● What you have to do
Your task is to return the listing below word for word, without any of its images.

● Records for the exercise
++++++

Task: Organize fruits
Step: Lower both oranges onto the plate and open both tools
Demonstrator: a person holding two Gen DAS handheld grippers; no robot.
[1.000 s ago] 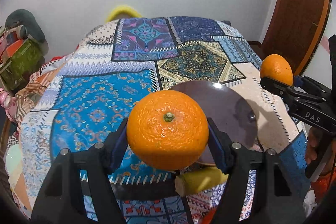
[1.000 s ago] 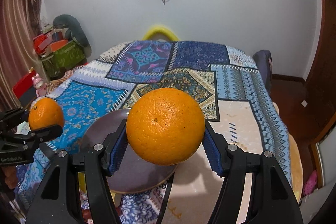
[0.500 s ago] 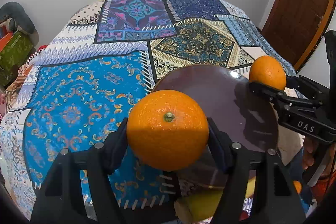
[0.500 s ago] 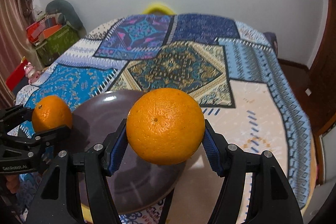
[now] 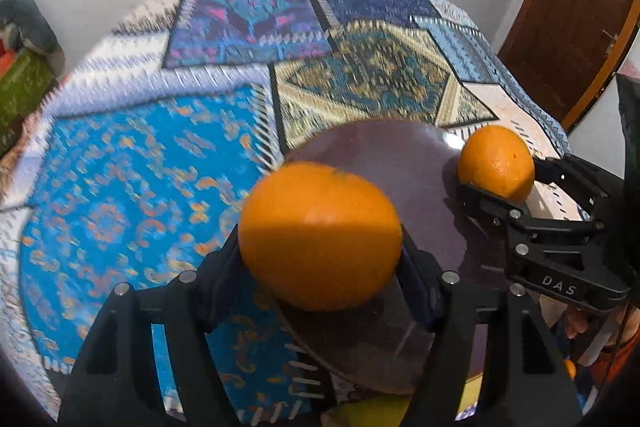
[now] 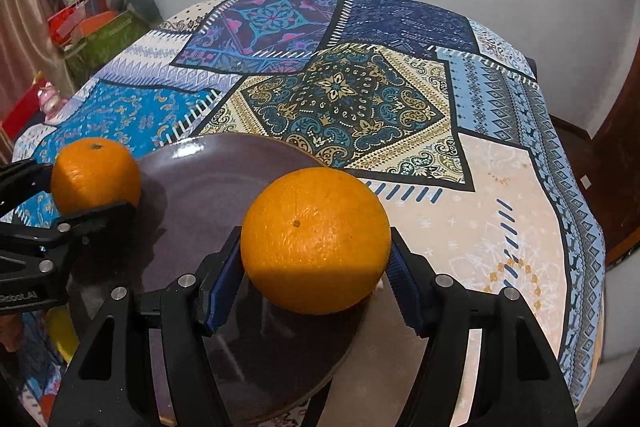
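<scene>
Orange against dark brown: two oranges, one per claw, both poised over the same plate (image 6: 208,195). Left claw (image 5: 320,259) clenched on the left orange (image 5: 320,235), pads pressed against its flanks, hanging above the plate's near-left part. Right claw (image 6: 316,259) likewise clenched on the right orange (image 6: 316,239), blue pads (image 6: 222,283) biting its sides, hovering over the plate's right half. Each visible from the other's camera too (the left orange sitting at the plate's left rim in the right wrist view, gripped from the side). Neither fruit resting on the plate yet, judging by the gap of shadow beneath.

Plate lying on a patchwork cloth (image 6: 344,99) spread over a soft-looking surface, probably a bed rather than a worktop; hard to say for sure. A yellow thing (image 5: 372,411) tucked under the plate's near edge, only partly seen.

Risks from here, as a judgement:
- Round fruit on a shallow, glossy plate: released from any height, likely to roll off the rim onto the cloth.
- Plate possibly tilted by the yellow thing beneath, encouraging that roll.
- Both claws converging on one plate: a knock between them, or one orange nudging the other out.
- Soft bedding underneath: pressing down could tip the plate.
</scene>
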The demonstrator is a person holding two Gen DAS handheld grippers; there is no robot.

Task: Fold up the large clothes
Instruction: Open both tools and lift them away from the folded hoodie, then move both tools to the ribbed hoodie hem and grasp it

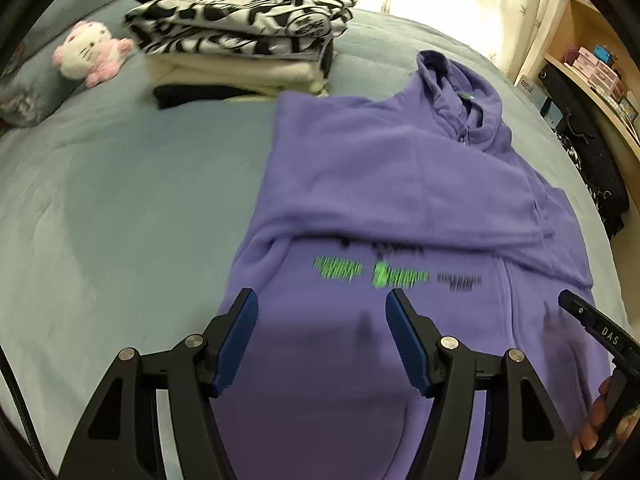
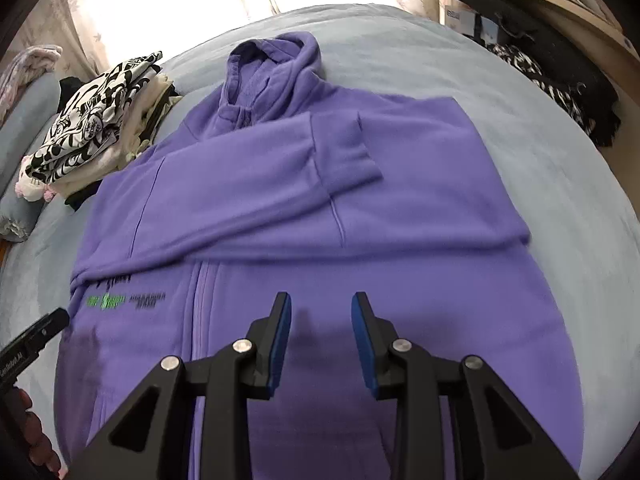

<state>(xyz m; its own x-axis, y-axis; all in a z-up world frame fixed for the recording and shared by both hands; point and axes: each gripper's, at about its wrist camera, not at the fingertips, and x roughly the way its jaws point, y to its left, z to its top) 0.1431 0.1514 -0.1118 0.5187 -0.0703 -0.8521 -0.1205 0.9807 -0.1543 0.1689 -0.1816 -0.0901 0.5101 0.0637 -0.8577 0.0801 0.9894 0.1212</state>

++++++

● Task output
Task: Organize fruits
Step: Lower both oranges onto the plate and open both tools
Demonstrator: a person holding two Gen DAS handheld grippers; no robot.
[1.000 s ago] 
[1.000 s ago] 
[0.500 s ago] 
[0.500 s ago] 
[now] 
[now] 
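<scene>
Orange against dark brown: two oranges, one per claw, both poised over the same plate (image 6: 208,195). Left claw (image 5: 320,259) clenched on the left orange (image 5: 320,235), pads pressed against its flanks, hanging above the plate's near-left part. Right claw (image 6: 316,259) likewise clenched on the right orange (image 6: 316,239), blue pads (image 6: 222,283) biting its sides, hovering over the plate's right half. Each visible from the other's camera too (the left orange sitting at the plate's left rim in the right wrist view, gripped from the side). Neither fruit resting on the plate yet, judging by the gap of shadow beneath.

Plate lying on a patchwork cloth (image 6: 344,99) spread over a soft-looking surface, probably a bed rather than a worktop; hard to say for sure. A yellow thing (image 5: 372,411) tucked under the plate's near edge, only partly seen.

Risks from here, as a judgement:
- Round fruit on a shallow, glossy plate: released from any height, likely to roll off the rim onto the cloth.
- Plate possibly tilted by the yellow thing beneath, encouraging that roll.
- Both claws converging on one plate: a knock between them, or one orange nudging the other out.
- Soft bedding underneath: pressing down could tip the plate.
</scene>
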The demonstrator is a person holding two Gen DAS handheld grippers; there is no robot.

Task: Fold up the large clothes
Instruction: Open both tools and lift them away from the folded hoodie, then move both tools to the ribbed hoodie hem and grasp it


<state>(xyz m; its own x-axis, y-axis; all in a z-up world frame fixed for the recording and shared by both hands; point and axes: each gripper's, at about its wrist camera, not at the fingertips, and x roughly the way its jaws point, y to its left, z to its top) 0.1431 0.1514 -0.1118 0.5187 -0.0703 -0.8521 -0.1205 0.9807 -0.1543 0.1689 -0.1816 -0.0901 0.5101 0.0637 -0.8577 0.0801 0.9894 0.1212</state>

The answer given above is complete.